Editorial filtering function

This strategy requires nonprofits to get their head wrapped around using their expert domain knowledge to filter out news items for their users. Once nonprofit management understands this, you need to implement this in Drupal. Here is the design pattern you should follow for this strategy.

Aggregate Your Headline With a Nodequeue

Aggregate Your Headlines With a Nodequeue

What you are doing with an editorial filtering function is two things: your nonprofit is telling your users what it thinks is incredibly important to read with one big headline and your nonprofit  is shaping content based on site traffic using your queue.  Basically, your editors can see what is getting read by users in real-time and then adjust the queue accordingly. This is how the “Top Five” section gets reordered every day by editors on the Asian Pacific Americans for Progress site. If a post is in the river and starts getting traffic, we push it up to the Top Five to accelerate that process. The three modules you need for this is nodequeue, Views and imagecache.  The nodequeue module should be installed so that your editors can reorder the queue to suit their taste but the Views module is how you present the queue to your users. Imagecache is useful to dynamically resize your pics to fit the different layout options you can give yourself.

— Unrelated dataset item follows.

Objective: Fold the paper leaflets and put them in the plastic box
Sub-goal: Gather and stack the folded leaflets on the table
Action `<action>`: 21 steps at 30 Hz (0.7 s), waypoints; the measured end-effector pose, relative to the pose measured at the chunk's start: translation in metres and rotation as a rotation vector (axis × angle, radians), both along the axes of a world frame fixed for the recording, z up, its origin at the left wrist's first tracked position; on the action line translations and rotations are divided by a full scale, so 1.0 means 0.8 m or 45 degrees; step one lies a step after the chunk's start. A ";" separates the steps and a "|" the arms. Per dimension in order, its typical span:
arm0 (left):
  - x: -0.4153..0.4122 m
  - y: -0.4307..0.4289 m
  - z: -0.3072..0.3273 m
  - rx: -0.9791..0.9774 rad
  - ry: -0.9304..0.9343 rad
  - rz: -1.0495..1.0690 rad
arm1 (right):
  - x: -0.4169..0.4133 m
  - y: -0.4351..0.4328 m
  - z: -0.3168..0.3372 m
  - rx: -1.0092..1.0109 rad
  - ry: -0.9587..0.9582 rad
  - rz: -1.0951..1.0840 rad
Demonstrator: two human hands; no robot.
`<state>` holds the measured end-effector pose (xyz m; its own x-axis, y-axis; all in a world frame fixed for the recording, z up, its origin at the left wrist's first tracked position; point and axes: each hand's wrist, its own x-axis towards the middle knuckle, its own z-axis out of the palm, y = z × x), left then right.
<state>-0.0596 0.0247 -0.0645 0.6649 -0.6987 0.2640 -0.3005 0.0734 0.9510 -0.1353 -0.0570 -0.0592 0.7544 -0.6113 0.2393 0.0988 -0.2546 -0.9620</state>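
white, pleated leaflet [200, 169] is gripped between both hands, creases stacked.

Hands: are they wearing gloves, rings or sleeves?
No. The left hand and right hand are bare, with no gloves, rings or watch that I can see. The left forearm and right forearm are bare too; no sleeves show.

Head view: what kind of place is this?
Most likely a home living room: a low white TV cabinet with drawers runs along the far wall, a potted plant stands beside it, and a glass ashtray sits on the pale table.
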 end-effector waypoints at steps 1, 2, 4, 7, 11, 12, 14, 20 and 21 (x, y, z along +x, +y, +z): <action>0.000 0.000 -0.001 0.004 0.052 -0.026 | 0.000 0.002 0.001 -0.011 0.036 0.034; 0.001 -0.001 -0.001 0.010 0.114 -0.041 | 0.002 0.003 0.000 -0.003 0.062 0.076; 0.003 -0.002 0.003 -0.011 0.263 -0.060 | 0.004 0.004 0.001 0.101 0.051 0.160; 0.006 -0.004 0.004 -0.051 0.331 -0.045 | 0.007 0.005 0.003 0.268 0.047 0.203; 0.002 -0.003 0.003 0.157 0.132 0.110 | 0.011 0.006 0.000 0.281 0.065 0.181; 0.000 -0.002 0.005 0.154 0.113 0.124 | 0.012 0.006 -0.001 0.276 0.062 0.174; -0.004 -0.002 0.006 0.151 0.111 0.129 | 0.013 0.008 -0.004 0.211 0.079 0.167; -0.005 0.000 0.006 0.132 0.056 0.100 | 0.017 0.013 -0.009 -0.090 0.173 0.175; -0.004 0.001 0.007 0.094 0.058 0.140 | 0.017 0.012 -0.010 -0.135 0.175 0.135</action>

Can you do this in Wordpress? Oddly, before I even heard about what nodequeue and Views could do, I actually had a crude node queue running at asianamericansforobama.com. With the help of another techie volunteer, we wrote a nodequeue-like piece of code that reordered the Wordpress loop so that it would highlight the ten headlines with different colors and points sizes. This is why you see the large Huffington Post-style headlines over at that site. It wasn’t an easy kludge either and was prone to a problem wherein users would add too many posts to the queue. I very much prefer nodequeue over our Wordpress hack.

Blogging community

Multi-user blogging capabilites  are available out of the box with Acquia Drupal and it’s fairly easy to simply turn on the blog module. This blog module is so attuned to a multi-user blog format that it has to be differently configured for single-user blogging. There’s even room to support distinct RSS feeds for every blog generated by every user. While Drupal can be extremely maddening at times, this is one of the things it gets incredibly and totally right.

In the end, your blogging workflow should look something like this:

Information Workflow

Information Workflow

Basically, information from the outside world gets sliced and diced by your staff, which in turn, gets turned into user-generated content by your community.

Your Mission Should You Choose to Accept It

I don’t think you should go out and set up a Drupal site tomorrow. In fact, if you already have a Joomla site, there’s a good chance you can do this as well. What I do think is that nonprofit managers and techies should  work together to iron out these sorts of information architecture issues. Simply by improving the ability of the user to focus on important headlines, APAP generated a 10.73% increase in time on site while simultaneously seeing a 19.62% increase in absolute unique visitors during the month immediately after these changes were rolled out. To grow in site traffic yet improving the length of  each reader’s engagement with a web site is pretty hard to do. Generally speaking, any growth in site traffic tends to mean a decrease in average time on site. However, we were able to forestall that from occurring with the new information architecture redesign.